Casa Vicens, the first house designed by Gaudí, has a distinctly more geometric appearance compared to the fluid, organic forms of the subsequent works he became known for.

Completed in 1885 as a summer home for stockbroker Manel Vicens i Montaner, Gaudí drew upon Orientalist design and Moorish architecture when designing the home.

Colourful ceramic tiles frame stone masonry on the external walls, triangular arches encircle the second floor, and decorated chimneys punctuate the roof perimeter.

Casa Vicens by Antoni Gaudí
Checkerboard tiling adorns the home's exterior

"Considered Gaudí's first masterpiece, it is the work of a young architect fizzing with invention but still fumbling towards the style that would later become his own: the organic, undulating, alien buildings that utterly undermined ideas about what architecture could be and that haunt machine hallucinations 140 years on," wrote Edwin Heathcote in the Financial Times.

"Its candy colours, dazzling geometric ornament, chequerboard tiles and finely wrought ironwork make it appear unreal, a kind of hybrid fairytale castle and witch's house."

"If the outside is eccentric, the interiors are nuts," Heathcote continued. "A cacophony of colours, frescoes, materials and patterns, each room has a distinctive and wholly original feel though the overall effect is slightly queasy, a sensual overload even for someone like me who has a lot of time for Gaudí's vivid hyperactivity."

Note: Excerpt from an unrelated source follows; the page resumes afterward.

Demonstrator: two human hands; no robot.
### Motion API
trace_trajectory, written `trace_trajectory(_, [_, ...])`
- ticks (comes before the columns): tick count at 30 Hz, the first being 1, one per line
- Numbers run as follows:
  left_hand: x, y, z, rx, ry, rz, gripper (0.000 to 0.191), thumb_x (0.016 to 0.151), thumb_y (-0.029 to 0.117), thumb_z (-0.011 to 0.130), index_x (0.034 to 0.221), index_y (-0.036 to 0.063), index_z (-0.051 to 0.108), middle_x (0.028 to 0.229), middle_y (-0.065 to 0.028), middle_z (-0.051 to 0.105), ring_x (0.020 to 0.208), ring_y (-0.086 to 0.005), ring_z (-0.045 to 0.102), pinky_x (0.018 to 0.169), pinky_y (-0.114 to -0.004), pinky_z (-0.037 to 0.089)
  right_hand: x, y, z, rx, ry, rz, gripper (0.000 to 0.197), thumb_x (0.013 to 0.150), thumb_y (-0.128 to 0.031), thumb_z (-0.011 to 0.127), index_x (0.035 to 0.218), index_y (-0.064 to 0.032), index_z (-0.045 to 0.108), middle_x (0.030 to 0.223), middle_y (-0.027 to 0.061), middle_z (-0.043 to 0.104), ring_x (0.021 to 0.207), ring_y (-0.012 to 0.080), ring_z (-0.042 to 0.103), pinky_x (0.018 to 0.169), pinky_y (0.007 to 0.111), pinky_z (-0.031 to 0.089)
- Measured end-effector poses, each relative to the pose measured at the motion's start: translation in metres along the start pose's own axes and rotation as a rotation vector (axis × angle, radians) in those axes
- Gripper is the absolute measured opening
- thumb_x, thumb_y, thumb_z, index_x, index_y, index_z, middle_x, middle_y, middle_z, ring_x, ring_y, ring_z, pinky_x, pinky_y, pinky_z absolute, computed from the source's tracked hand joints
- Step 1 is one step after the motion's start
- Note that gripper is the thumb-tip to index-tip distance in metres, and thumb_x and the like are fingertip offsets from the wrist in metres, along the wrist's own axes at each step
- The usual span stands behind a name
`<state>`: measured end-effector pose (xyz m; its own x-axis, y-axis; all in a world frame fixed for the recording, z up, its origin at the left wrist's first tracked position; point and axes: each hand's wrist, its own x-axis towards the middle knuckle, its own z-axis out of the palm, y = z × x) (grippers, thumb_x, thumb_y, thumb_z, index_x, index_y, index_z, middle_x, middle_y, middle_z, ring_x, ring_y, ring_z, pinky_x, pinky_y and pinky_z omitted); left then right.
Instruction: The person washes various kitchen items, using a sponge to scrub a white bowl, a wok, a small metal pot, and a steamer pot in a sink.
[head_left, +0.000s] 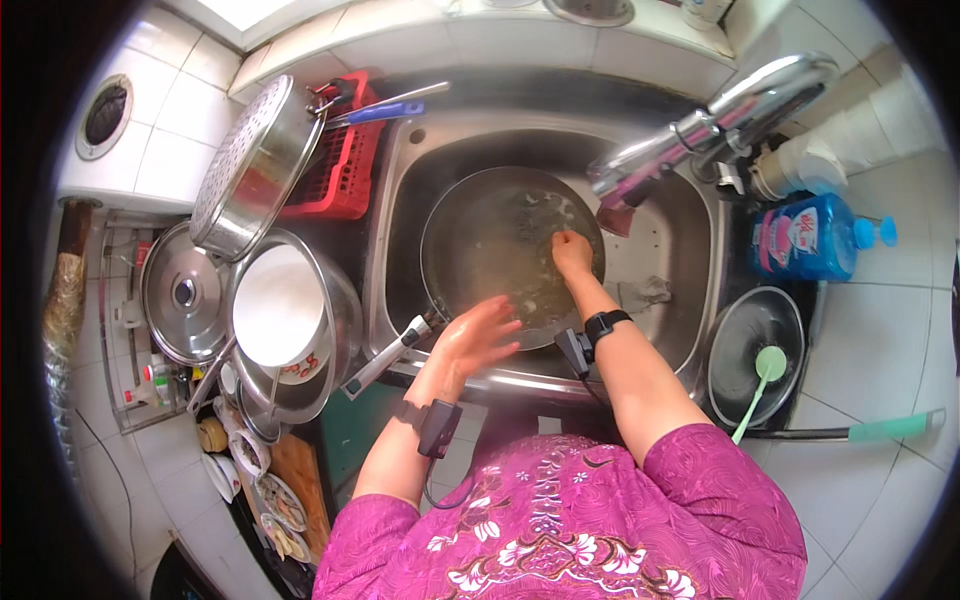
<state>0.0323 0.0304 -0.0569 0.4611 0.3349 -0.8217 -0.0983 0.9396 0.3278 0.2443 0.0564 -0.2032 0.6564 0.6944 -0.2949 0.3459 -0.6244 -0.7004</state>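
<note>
In the steel sink sits a large round frying pan filled with cloudy, slightly foamy water, its handle sticking out over the near left rim. My left hand is above the pan's near left edge, fingers spread and holding nothing visible. At the pan's right side my right hand is curled over the water, its fingertips bent inward; whether something small is inside it cannot be seen. The chrome faucet reaches over the right part of the sink. A crumpled translucent piece lies on the sink floor beside the pan.
On the left are a steel steamer, a red plastic basket, a pot lid and stacked bowls. A blue soap bottle and a dark pan holding a green ladle stand at the right.
</note>
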Motion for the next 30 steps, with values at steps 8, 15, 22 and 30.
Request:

Casa Vicens by Antoni Gaudí
Nature-inspired symbolism features throughout the house

Gaudí was first commissioned to design Casa Vicens in 1878, fresh from graduating from Barcelona's School of Architecture, where his talents were doubted by tutors. At the time, the only completed project to his name was a section of perimeter fence at the Parc de la Ciutadella.

Orientalism was a popular design style at the time, and a revival in Moorish architecture had also come about in Barcelona in the mid-nineteenth century, which had an influence on the Catalan Modernisme movement in the late 19th century – all of which were points of reference for Gaudí at Casa Vicens.

What first made an impression on him when visiting the site of the home was the golden yellow marigolds growing there, so much so that Gaudí covered the exterior of the home with tiles depicting the flowers.

Interior of Casa Vicens by Antoni Gaudí
The walls of the main bedroom depict passionflowers. Photo by Pol Viladoms

Not only in the home's facade tiles, but all over Casa Vicens are symbols drawn from nature – a great source of inspiration for Gaudí throughout his career.

The passionflower, a symbol of Jesus's crucifixion in Spanish Catholicism, features on the walls of the main bedroom. Gaudí designed the flowers with 10 petals to represent the 10 apostles said to have gathered at the crucifixion, the inner ring of the flower represents Jesus's crown of thorns, and the three prongs at the centre represent the three nails used to fix him to the cross.

Fern motifs in the sgraffito in the main bedroom represent good luck, while blackberries in the ceiling panels represent prosperity and wellbeing.

In the dining room, images of olive branches adorn the ceiling, and ivy crawls across the walls.

Yellow roses mark the tiled walls of the smoking room, and daisies and carnations also decorate surfaces in the home.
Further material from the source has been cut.